S-strings
An s-string inserts SQL directly, as an escape hatch when there’s something that PRQL doesn’t yet implement. For example, there’s no version()
function in SQL that returns the Postgres version, so if we want to use that, we use an s-string:
PRQL
from my_table
select db_version = s"version()"
SQL
SELECT
version() AS db_version
FROM
my_table
Embed a column name in an s-string using braces. For example, PRQL’s standard library defines the average
function as:
So this compiles using the function:
PRQL
from employees
aggregate [average salary]
SQL
SELECT
AVG(salary)
FROM
employees
Here’s an example of a more involved use of an s-string:
PRQL
from de=dept_emp
join s=salaries side:left [
(s.emp_no == de.emp_no),
s"""({s.from_date}, {s.to_date})
OVERLAPS
({de.from_date}, {de.to_date})"""
]
SQL
SELECT
de.*,
s.*
FROM
dept_emp AS de
LEFT JOIN salaries AS s ON s.emp_no = de.emp_no
AND (s.from_date, s.to_date) OVERLAPS (de.from_date, de.to_date)
For those who have used Python, s-strings are similar to Python’s f-strings, but the result is SQL code, rather than a string literal. For example, a Python f-string of f"average({col})"
would produce "average(salary)"
, with quotes; while in PRQL, s"average({col})"
produces average(salary)
, without quotes.
Note that interpolations can only contain plain variable names and not whole expression like Python.
We can also use s-strings to produce a full table:
PRQL
from s"SELECT DISTINCT ON first_name, id, age FROM employees ORDER BY age ASC"
join s = s"SELECT * FROM salaries" [==id]
SQL
WITH table_0 AS (
SELECT
DISTINCT ON first_name,
id,
age
FROM
employees
ORDER BY
age ASC
),
table_1 AS (
SELECT
*
FROM
salaries
)
SELECT
table_2.*,
table_3.*
FROM
table_0 AS table_2
JOIN table_1 AS table_3 ON table_2.id = table_3.id
Note
S-strings in user code are intended as an escape-hatch for an unimplemented feature.
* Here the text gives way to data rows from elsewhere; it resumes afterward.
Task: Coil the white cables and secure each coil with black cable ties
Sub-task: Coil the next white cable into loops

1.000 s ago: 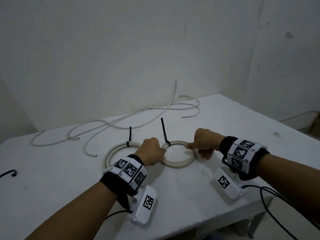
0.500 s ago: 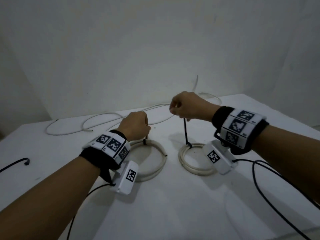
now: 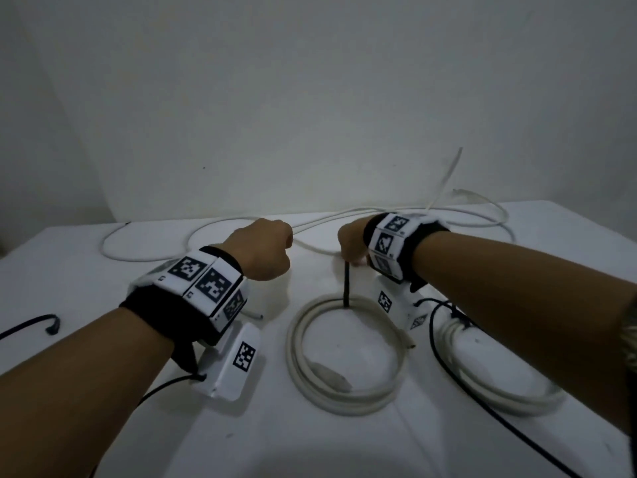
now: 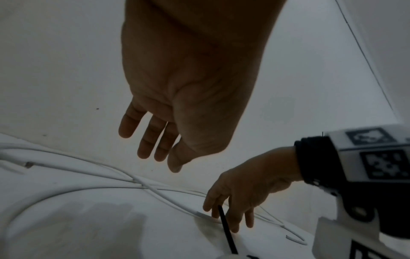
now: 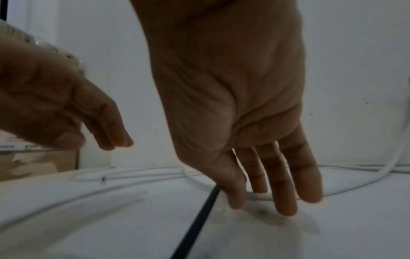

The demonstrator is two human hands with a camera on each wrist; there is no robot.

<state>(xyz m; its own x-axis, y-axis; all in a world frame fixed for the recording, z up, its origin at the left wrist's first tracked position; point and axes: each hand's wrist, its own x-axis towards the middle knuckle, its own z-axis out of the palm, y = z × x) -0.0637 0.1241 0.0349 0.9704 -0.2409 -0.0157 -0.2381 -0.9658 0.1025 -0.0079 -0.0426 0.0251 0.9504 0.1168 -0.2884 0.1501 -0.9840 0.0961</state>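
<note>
White table (image 3: 103, 426) under me carries two tied coils (image 3: 348, 353), and long loose cables (image 3: 220, 225) at the far edge are, I judge, not yet coiled. My right hand (image 3: 351, 244) pinches the upright tie tail (image 3: 346, 284); my left hand (image 3: 263, 248) hovers relaxed, holding nothing.

White table (image 3: 310, 443) against a bare grey wall (image 3: 275, 98).
</note>
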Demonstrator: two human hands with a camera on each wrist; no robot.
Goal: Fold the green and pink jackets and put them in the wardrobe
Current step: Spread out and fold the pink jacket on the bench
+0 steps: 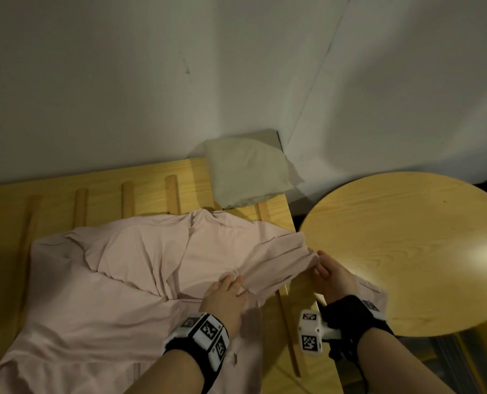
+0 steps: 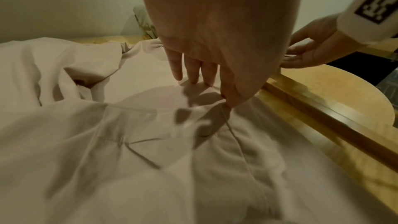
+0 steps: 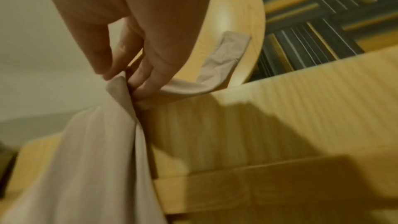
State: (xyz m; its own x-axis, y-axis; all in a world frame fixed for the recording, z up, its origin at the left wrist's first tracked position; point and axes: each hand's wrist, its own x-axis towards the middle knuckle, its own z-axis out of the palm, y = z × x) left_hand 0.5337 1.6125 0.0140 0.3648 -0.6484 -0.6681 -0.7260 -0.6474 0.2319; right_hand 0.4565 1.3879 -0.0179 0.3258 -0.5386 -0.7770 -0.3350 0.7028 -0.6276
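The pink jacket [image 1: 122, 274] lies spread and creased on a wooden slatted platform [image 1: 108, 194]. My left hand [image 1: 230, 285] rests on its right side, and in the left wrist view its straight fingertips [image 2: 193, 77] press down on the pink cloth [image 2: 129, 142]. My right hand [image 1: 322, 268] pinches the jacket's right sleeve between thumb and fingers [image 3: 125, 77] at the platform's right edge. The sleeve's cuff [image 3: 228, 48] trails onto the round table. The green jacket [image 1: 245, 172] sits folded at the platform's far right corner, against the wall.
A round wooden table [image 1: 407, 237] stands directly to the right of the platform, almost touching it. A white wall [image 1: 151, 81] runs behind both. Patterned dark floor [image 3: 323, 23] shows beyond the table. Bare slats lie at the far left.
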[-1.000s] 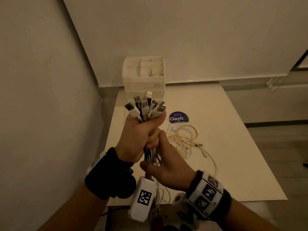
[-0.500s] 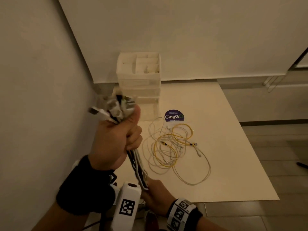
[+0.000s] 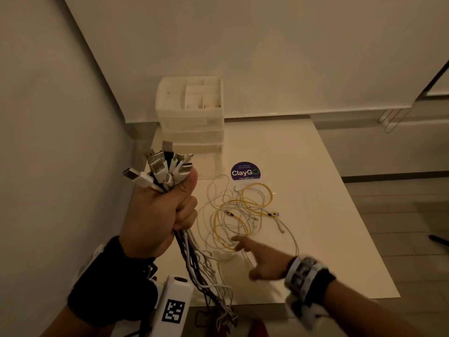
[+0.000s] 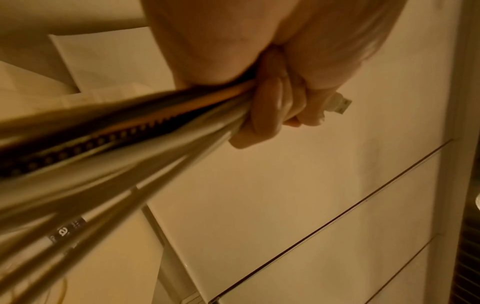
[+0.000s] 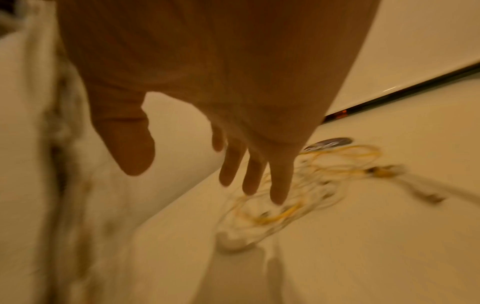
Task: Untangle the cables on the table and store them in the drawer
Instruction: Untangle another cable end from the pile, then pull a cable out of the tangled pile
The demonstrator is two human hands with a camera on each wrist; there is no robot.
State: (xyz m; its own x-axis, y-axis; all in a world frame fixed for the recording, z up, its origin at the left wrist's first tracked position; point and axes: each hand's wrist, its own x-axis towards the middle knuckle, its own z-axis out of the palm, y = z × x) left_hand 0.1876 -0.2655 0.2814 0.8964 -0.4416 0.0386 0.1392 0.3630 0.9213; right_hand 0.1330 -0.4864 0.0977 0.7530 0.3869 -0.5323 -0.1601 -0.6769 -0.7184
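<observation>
My left hand (image 3: pixel 160 215) grips a bundle of white and black USB cables (image 3: pixel 162 169) upright, plugs fanned out above the fist and the cords (image 3: pixel 206 283) hanging past the table's front edge. In the left wrist view the fingers (image 4: pixel 270 109) are curled tight round the cable bundle (image 4: pixel 116 139). A tangle of yellow and white cables (image 3: pixel 243 215) lies on the table (image 3: pixel 315 190). My right hand (image 3: pixel 262 259) reaches over the tangle's near side with fingers straight and spread, holding nothing. In the right wrist view the right hand (image 5: pixel 233 160) hovers just above the blurred tangle (image 5: pixel 298 195).
A white plastic drawer unit (image 3: pixel 192 117) with a divided top tray stands at the table's back left against the wall. A round purple ClayGo sticker (image 3: pixel 245 171) lies in front of it. The wall runs close along the left.
My right hand let go of the hanging cords and moved right and forward over the tangle, fingers opening. My left hand still grips the bundle, which it swung out to the left and back.
</observation>
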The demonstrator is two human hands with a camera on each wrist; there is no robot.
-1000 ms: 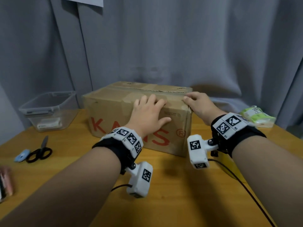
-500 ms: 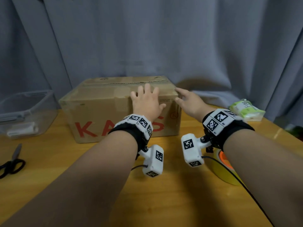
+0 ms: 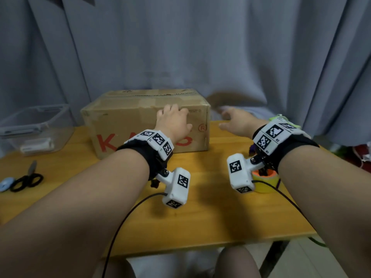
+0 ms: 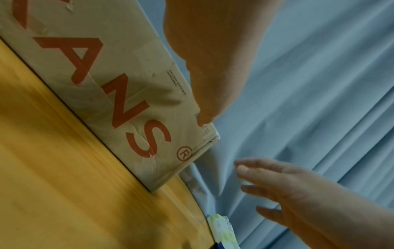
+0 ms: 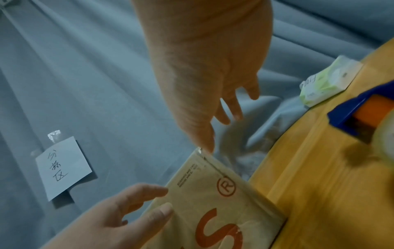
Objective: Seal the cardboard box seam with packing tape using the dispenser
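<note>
At the far left of the table (image 3: pixel 200 227) we have a clear plastic bin (image 3: pixel 36 127) and black scissors (image 3: pixel 26 180), set aside and well apart from the work. Centre left sits the cardboard box (image 3: pixel 128 125), flaps closed, its top seam facing up, likely squared for taping. Our left hand (image 3: pixel 173 123) rests on the box's upper front edge, fingers draped over it, seemingly to steady it. Our right hand (image 3: pixel 239 122) hovers just beside the box's right end, fingers released, holding nothing. The tape dispenser (image 5: pixel 366 114) waits near our right wrist, untouched.
</note>
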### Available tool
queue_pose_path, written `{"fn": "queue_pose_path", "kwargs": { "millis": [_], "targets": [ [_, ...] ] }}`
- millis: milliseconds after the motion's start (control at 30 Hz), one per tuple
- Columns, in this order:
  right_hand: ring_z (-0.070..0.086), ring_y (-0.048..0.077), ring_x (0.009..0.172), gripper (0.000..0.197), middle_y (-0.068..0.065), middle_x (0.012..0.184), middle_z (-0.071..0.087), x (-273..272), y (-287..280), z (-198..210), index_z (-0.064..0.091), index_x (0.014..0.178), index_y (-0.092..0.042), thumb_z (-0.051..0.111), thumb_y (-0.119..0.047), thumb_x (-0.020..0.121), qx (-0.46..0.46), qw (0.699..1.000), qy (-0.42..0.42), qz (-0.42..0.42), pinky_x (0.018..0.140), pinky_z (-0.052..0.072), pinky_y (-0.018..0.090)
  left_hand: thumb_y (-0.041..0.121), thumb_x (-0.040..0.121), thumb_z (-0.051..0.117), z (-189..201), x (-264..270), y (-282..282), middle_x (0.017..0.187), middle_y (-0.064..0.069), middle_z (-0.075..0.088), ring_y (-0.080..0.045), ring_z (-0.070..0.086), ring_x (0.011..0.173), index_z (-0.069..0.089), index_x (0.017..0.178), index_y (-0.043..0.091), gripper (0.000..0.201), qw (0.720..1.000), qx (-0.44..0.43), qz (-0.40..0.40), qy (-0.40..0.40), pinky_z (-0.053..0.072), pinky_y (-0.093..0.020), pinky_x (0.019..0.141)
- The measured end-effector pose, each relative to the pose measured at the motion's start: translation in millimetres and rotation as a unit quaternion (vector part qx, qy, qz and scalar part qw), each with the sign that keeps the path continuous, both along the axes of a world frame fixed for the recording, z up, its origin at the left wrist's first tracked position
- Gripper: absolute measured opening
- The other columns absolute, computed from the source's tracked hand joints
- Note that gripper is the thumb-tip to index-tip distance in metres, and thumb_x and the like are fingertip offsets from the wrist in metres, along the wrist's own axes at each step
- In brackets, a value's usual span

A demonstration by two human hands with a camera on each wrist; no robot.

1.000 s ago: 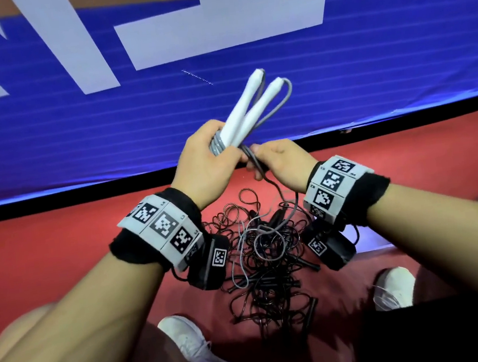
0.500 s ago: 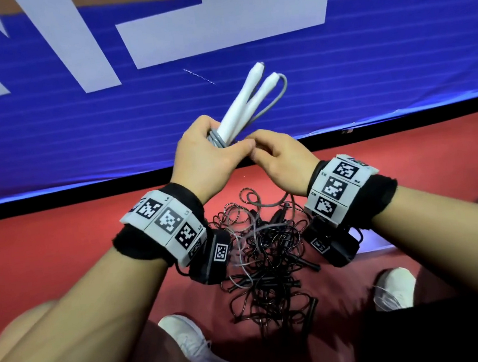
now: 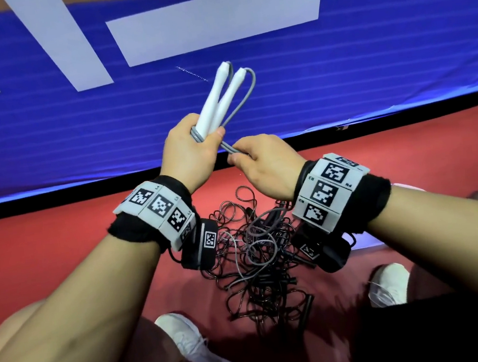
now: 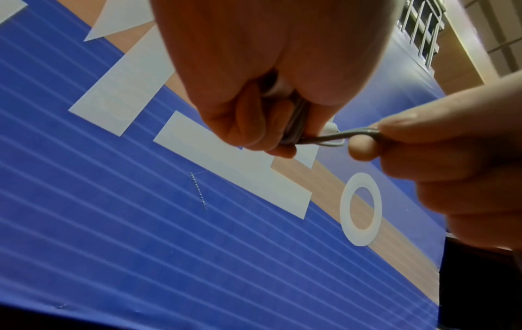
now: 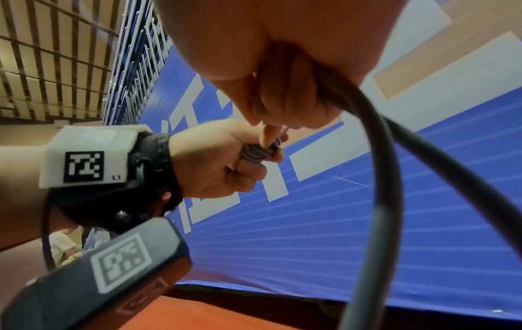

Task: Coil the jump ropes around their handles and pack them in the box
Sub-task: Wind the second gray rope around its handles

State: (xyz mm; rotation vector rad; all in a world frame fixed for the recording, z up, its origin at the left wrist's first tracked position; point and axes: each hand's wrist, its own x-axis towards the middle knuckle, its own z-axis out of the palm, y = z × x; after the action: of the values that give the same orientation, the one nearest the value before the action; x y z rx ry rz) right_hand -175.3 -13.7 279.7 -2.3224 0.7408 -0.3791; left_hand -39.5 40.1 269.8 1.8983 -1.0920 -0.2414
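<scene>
Two white handles (image 3: 217, 100) are gripped at their lower ends in the left hand (image 3: 187, 153), grey rope (image 3: 230, 148) wound round them there. Half a second ago the right hand (image 3: 263, 166) touched the left; now it is drawn apart to the right, its fingers (image 4: 364, 148) pinching the rope taut. A tangle of dark ropes (image 3: 257, 255) lies on the red floor (image 3: 47, 245) below. A blue mat (image 3: 79, 132) with white markings lies beyond.
</scene>
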Motion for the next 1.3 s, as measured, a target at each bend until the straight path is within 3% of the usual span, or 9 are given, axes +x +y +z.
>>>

If we often need s-strings to express something, that’s a sign we should implement it in PRQL or PRQL’s stdlib.
Braces
To output braces from an s-string, use double braces:
PRQL
from employees
derive [
has_valid_title = s"regexp_contains(title, '([a-z0-9]*-){{2,}}')"
]
SQL
SELECT
*,
regexp_contains(title, '([a-z0-9]*-){2,}') AS has_valid_title
FROM
employees
Precedence
The PRQL compiler simply places a literal copy of each variable into the resulting string, which means we may get surprising behavior when the variable is has multiple terms and the s-string isn’t parenthesized.
In this toy example, the salary + benefits / 365
gets precedence wrong:
PRQL
from employees
derive [
gross_salary = salary + benefits,
daily_rate = s"{gross_salary} / 365"
]
SQL
SELECT
*,
salary + benefits AS gross_salary,
salary + benefits / 365 AS daily_rate
FROM
employees
Instead, put the denominator {gross_salary}
in parentheses:
PRQL
from employees
derive [
gross_salary = salary + benefits,
daily_rate = s"({gross_salary}) / 365"
]
SQL
SELECT
*,
salary + benefits AS gross_salary,
(salary + benefits) / 365 AS daily_rate
FROM
employees